Кенгурушечник возвращается с кружкой темного пива для Стэка и исчезает, предварительно взглянув на Джину. Стэк делает глоток и слизывает пену с верхней губы.
— Ну и… — произносит он. — Как все-таки делишки?
— Хорошо.
Она не собирается вдаваться в подробности. Какого черта Стэка волнует, как ее делишки!
— Я знал, что у Ноэлевой мамки есть парочка сестер, — продолжает Стэк, — но даже не догадывался, что…
Тут он останавливается, подыскивая нужные слова.
— Что?
— Что одна из них так молода и так… бесподобна.
Ну вот — приехали!
— Ну, теперь вот знаешь.
Она отпивает из бутылки. Он — из кружки.
— И чем ты занимаешься?
Джине хочется заорать. Она что — на свиданку пришла?
— Я занимаюсь программированием.
— Ух ты!
Пошло немного не так, как он задумывал, догадывается Джина. Что ему на такое ответить? Сказать: забавно, я пробавляюсь тем же самым, только немножко с другого боку — пиратство, знаешь ли.

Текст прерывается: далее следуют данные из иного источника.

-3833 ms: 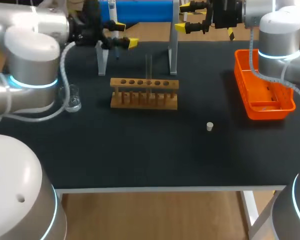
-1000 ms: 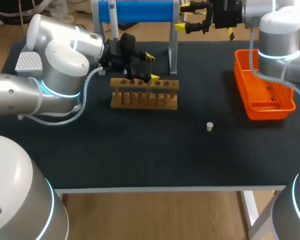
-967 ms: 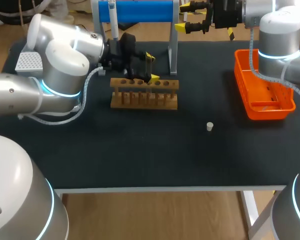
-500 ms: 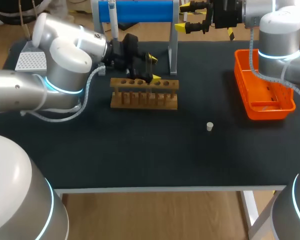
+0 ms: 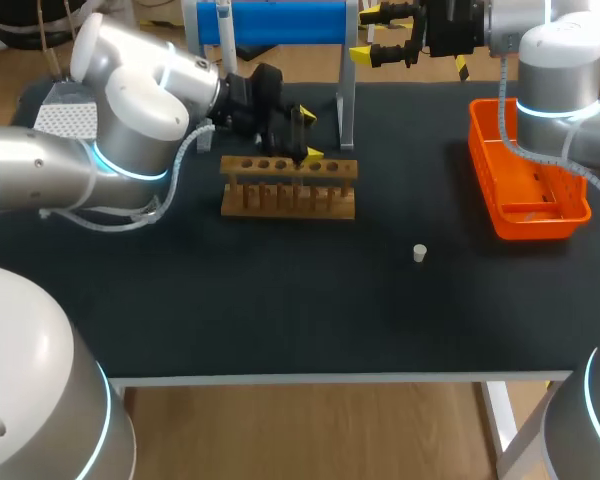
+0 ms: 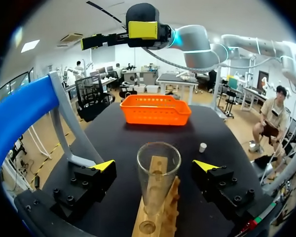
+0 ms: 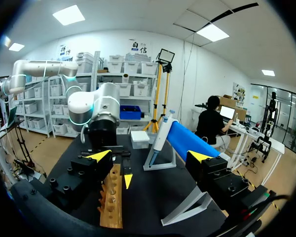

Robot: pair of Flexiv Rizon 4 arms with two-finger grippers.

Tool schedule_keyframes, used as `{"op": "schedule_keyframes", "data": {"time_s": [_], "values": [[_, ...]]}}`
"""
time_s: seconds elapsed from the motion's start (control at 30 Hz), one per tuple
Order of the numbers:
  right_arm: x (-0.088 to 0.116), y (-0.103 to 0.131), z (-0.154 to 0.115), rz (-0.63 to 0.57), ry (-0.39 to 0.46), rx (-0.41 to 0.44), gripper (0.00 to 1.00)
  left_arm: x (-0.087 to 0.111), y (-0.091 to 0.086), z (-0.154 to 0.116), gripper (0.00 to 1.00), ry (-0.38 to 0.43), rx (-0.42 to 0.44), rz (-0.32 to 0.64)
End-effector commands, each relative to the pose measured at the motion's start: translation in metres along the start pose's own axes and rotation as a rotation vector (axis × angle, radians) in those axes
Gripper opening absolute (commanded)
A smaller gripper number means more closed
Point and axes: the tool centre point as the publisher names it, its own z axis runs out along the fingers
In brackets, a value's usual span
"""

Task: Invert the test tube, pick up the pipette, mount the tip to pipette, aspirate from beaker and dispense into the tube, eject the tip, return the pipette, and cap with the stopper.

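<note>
The left end effector (image 6: 155,165) straddles the test tube (image 6: 158,183), which stands upright in the wooden rack (image 5: 288,190). Its fingers are released, clear of the glass on both sides. It should close squarely, then lift straight out before turning. The pipette stand (image 5: 346,100) crowds the rack's 12 o'clock. The stopper (image 5: 419,253) lies at 4 o'clock and the orange basket (image 5: 483,150) at 3. The right end effector (image 5: 365,34) hangs released.

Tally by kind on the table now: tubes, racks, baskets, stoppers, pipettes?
Tube: 1
Rack: 1
Basket: 1
Stopper: 1
Pipette: 1
Total: 5
</note>
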Motion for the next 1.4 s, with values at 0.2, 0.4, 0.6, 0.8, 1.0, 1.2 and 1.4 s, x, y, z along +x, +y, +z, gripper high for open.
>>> {"op": "schedule_keyframes", "data": {"time_s": [0.2,0.4,0.6,0.8,1.0,1.2,1.4], "values": [[-0.001,0.001,-0.001,0.001,0.004,0.003,1.00,0.000,-0.001,-0.005,1.00,0.012,-0.017,-0.006],[-0.001,0.001,-0.001,0.001,0.004,0.003,1.00,0.001,-0.001,-0.005,1.00,0.015,-0.029,-0.017],[-0.001,0.001,-0.001,0.001,0.004,0.003,1.00,0.001,-0.001,-0.005,1.00,0.015,-0.029,-0.017],[-0.001,0.001,-0.001,0.001,0.004,0.003,1.00,0.001,-0.001,-0.005,1.00,0.015,-0.029,-0.017],[-0.001,0.001,-0.001,0.001,0.004,0.003,1.00,0.001,-0.001,-0.005,1.00,0.015,-0.029,-0.017],[-0.001,0.001,-0.001,0.001,0.004,0.003,1.00,0.001,-0.001,-0.005,1.00,0.015,-0.029,-0.017],[0.014,-0.012,-0.033,0.003,-0.006,0.017,1.00,0.001,-0.001,-0.005,1.00,0.015,-0.029,-0.017]]}}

— В какой области? — спрашивает он.
— Восстановление данных. Я обслуживаю разработчиков.
— Интересно.
— Ни фига. — Она склоняется к нему. — Послушай, Терри, я не намерена говорить с тобой ни о моей работе, ни о моей зашибической жизни — только о моем брате и о племяннике, договорились?
Цивилизованно, нейтрально. Ровненько.
Стэк улыбается. Сегодня он уже меньше смахивает на священника в штатском. На нем пиджак, рубашка, только галстука недостает. У него густые седеющие волосы, усталые карие глаза, недобрый изгиб губ.
— Хорошо, — откликается он, — договорились.
— Ладно, спасибо.
— Я сказал тебе, что не оставлю этого просто так? Я держу свое обещание. Я, скажем так, навел… справки.
Он останавливается, ждет эффекта.
Джина не выдерживает и спрашивает:
— И?..
— Ты как-то слишком торопишься, тебе не кажется?
— А ты разве нет? Ты же сам говорил: кто бы это ни сделал, он за это заплатит!
— Говорил, говорил. И он, конечно же, заплатит.
— Так в чем же дело?
Джина в шоке от избранной ею тактики. Может, за наглостью она прячет свой страх? Ведь, что говорить, после того, как она взяла у Катерины номер Стэка, но прежде, чем позвонить ему, она проштудировала в интернете несколько газетных архивов и обнаружила следующее. Помимо нарушения закона об авторском праве на миллионы евро в год, помимо торговли героином, экстази и марихуаной, помимо перевозки молоденьких девушек из Восточной Европы, группировка Стэка небезосновательно подозревается — и тут надо смотреть правде в глаза: Ноэль мог быть к этому причастен — в трех недавних и особо жестоких убийствах.